Thursday, December 14, 2017

The FCC is expected to repeal net neutrality on Thursday — here's what that means for you

The FCC is expected to repeal net neutrality on Thursday — here's what that means for you

fcc net neutrality protestA net-neutrality supporter in 2014. Associated Press
  • In a Thursday vote, the Federal Communications Commission is almost sure to repeal the net-neutrality rules it put in place in 2015.
  • A repeal would most likely mean higher prices and fewer choices for consumers.
  • A repeal would be good news for large telecommunications and internet companies.


In a move that could fundamentally reshape the internet — and spur a new wave of legal wrangling — the Federal Communications Commission on Thursday will vote on a proposal to repeal its net-neutrality rules.
The vote will take place during the FCC's monthly meeting, which starts at 10:30 a.m. ET. With Republicans who oppose those rules in control of the commission, the proposal is basically guaranteed to pass.
Here's what you need to know about net neutrality, the proposal, and what's likely to happen next:

What's net neutrality?

Net neutrality is the principle that all traffic on the internet should be treated equally. Under net-neutrality protections, internet service providers are barred from blocking, slowing, or providing preferred treatment to particular sites and services. The rules are designed to keep the internet open to all comers and give everyone a fair shot.
Without net-neutrality protections, ISPs could block you from streaming video from Netflix or YouTube or charge you extra just to access those sites. They could also force Netflix or YouTube to pay more to ensure that its videos be streamed at the same speed and quality as at other video sites.
Such moves would most likely force you to pay more to view and access the videos and other information you regularly get through the internet. They also could limit your choices if the ISPs block access to particular companies' sites or charge those companies tolls that only the biggest and richest among them can afford.
The FCC has had some form of net-neutrality protections in place since 2005. After two different versions of the rules were struck down in court, the FCC in 2015 officially designated broadband providers as telecommunications companies, a move that allowed it to put in place new rules grounded in its authority over such companies under Title II of the Communications Act.
The latest proposal from the FCC would reverse the designation of broadband providers as telecommunications companies and do away with the three major net-neutrality prohibitions. Under the new proposal, companies would be able to block, slow, or provide fast lanes to particular sites or services.
Their only responsibility under the proposal would be to disclose such practices to customers. The FCC would leave it up to the Federal Trade Commission to determine whether broadband companies were doing anything they hadn't disclosed.

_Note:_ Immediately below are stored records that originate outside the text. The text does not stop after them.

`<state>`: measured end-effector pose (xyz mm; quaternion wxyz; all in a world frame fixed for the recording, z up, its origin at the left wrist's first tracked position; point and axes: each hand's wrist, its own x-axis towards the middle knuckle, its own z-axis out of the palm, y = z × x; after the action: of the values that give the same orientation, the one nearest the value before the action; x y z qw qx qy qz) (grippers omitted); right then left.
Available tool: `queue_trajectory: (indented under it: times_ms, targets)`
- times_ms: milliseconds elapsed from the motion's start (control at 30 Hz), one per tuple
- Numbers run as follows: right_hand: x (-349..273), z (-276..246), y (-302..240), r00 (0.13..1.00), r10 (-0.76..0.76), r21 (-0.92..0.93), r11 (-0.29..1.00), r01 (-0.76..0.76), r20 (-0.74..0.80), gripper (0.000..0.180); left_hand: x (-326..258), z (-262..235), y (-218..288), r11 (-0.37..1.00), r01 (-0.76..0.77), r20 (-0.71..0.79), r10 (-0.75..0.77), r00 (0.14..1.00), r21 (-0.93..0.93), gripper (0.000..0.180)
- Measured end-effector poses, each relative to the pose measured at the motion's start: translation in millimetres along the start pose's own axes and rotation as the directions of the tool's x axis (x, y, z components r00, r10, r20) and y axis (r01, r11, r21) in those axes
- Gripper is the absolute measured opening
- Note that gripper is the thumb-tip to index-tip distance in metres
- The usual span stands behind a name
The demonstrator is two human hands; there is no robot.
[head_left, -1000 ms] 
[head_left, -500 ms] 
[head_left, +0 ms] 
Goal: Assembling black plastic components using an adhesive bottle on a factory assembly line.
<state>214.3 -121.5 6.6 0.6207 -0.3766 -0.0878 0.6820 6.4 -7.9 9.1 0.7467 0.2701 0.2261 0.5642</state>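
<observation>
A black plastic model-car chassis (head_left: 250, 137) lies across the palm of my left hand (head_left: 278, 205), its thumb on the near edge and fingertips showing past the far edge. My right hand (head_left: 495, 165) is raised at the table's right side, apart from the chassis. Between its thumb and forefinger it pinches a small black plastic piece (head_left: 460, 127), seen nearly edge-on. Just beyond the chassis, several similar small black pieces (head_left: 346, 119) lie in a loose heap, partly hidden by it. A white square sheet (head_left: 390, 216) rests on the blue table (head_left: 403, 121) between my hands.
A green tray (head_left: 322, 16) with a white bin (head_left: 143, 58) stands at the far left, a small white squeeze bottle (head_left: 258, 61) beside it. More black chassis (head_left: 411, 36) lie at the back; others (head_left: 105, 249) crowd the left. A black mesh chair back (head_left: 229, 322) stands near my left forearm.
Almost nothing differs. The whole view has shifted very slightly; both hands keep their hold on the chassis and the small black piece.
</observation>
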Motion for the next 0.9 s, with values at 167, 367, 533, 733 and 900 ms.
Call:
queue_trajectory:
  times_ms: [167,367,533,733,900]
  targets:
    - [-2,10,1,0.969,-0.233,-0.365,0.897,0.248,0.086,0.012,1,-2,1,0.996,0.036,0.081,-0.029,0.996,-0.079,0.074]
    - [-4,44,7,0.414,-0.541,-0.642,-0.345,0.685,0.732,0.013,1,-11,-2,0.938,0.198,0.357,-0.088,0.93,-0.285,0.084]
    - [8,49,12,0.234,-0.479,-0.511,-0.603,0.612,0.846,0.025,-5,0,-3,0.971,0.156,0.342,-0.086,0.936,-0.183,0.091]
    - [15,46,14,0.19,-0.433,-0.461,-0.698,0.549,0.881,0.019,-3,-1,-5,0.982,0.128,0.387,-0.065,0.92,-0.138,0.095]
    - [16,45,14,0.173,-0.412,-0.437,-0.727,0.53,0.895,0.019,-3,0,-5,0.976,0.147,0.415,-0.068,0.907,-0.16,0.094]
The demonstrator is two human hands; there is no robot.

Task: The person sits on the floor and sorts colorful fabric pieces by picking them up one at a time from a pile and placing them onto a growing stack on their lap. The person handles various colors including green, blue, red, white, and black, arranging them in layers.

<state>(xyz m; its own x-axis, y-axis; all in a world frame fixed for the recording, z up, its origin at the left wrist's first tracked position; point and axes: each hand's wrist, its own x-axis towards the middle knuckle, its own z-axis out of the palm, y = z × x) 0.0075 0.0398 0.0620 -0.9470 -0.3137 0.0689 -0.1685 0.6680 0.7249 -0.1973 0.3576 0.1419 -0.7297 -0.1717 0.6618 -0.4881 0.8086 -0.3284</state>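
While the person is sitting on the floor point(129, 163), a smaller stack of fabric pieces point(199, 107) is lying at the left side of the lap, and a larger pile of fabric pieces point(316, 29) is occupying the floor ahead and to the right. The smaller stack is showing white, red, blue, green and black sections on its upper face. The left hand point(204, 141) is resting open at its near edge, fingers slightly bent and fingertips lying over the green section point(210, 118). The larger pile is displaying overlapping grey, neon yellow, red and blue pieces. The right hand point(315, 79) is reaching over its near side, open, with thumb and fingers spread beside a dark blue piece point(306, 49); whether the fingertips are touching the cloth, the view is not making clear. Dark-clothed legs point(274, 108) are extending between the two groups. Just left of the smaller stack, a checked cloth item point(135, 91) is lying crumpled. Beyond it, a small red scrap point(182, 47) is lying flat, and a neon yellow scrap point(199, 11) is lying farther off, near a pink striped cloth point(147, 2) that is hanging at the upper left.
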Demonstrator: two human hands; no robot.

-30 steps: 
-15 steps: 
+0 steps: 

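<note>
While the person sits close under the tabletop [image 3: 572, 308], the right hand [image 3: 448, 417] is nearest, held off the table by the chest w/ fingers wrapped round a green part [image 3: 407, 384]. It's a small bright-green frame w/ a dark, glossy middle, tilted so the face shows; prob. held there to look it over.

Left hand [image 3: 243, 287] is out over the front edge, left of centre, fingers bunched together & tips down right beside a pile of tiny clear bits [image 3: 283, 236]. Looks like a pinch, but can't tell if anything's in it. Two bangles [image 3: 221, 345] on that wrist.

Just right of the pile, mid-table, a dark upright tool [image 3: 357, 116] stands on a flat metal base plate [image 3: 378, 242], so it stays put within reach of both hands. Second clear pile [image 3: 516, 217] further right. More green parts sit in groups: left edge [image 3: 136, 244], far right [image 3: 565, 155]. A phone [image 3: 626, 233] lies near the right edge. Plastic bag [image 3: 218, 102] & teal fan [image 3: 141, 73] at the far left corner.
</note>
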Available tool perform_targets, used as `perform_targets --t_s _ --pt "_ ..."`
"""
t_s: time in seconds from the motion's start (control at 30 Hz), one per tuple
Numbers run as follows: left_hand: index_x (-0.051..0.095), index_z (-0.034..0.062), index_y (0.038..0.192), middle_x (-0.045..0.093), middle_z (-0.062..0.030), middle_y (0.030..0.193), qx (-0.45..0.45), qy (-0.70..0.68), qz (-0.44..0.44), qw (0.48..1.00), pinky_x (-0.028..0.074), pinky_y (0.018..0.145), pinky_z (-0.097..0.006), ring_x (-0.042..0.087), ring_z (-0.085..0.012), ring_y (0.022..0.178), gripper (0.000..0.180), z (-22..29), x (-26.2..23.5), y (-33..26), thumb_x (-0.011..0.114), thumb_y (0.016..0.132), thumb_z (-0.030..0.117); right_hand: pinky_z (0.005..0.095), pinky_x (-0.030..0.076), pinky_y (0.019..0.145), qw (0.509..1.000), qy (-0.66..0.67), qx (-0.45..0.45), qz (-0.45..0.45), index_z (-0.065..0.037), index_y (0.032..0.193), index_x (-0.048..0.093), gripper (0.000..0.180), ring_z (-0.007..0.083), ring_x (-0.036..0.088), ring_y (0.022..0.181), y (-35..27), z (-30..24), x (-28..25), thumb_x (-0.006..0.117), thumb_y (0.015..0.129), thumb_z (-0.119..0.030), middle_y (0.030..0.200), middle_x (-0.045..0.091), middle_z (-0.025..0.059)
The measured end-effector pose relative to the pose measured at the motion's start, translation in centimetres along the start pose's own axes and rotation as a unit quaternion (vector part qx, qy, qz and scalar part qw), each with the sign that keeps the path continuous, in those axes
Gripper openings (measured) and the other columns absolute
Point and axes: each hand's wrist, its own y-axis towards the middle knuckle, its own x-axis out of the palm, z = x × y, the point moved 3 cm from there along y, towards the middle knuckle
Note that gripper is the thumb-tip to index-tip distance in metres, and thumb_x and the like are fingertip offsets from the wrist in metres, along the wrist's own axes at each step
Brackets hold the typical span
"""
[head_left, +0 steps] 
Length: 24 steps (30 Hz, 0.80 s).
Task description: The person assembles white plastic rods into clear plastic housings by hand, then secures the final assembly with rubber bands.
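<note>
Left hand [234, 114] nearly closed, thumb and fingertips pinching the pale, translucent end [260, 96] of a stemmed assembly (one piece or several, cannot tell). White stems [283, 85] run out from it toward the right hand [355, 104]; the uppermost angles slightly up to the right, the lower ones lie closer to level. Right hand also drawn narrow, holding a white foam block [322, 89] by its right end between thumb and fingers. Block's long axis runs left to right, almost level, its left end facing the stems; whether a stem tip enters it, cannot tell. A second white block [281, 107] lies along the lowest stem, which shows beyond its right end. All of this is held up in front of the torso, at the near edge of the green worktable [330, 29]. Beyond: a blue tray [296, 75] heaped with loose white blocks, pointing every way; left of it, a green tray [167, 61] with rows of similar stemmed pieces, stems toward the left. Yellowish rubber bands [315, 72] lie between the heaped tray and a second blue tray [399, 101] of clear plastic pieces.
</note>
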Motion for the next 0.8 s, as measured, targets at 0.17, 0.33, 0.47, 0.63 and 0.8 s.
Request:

Why does the FCC want to repeal net neutrality?

ajit pai fcc chairman net neutralityThe FCC's chairman, Ajit Pai. Chip Somodevilla/Getty Images
When it comes to his philosophy regarding telecommunications companies, the FCC's chairman, Ajit Pai, a former lawyer for Verizon, is a free-market libertarian. He is ideologically opposed to even the idea of the FCC regulating such companies. He opposed the FCC's 2015 rules and announced even before he became chairman that he would seek to overturn them.
But ideology will only get you so far when it comes to changing regulations; agencies must have a reasonable rationale for reversing themselves. Pai's main argument for doing away with the net-neutrality rules is that they have depressed industry investment.
Broadband investment can take different forms, but it usually results in faster, more reliable networks that are available to more people. Those are outcomes that partisans on both sides of the net-neutrality debate support.
The problem with Pai's argument is the data he cites doesn't support his claim that investment is falling. Instead, that data shows that broadband investment has basically been flat since 2013, with a lot of variation among the different companies. A study from the consumer-advocacy group Free Press indicates broadband investment has actually increased since the 2015 net-neutrality rules took effect.
Regardless, some companies have significantly cut back on their investments in recent years. But even just looking at those companies, none have blamed their reduced investment on the net-neutrality rules.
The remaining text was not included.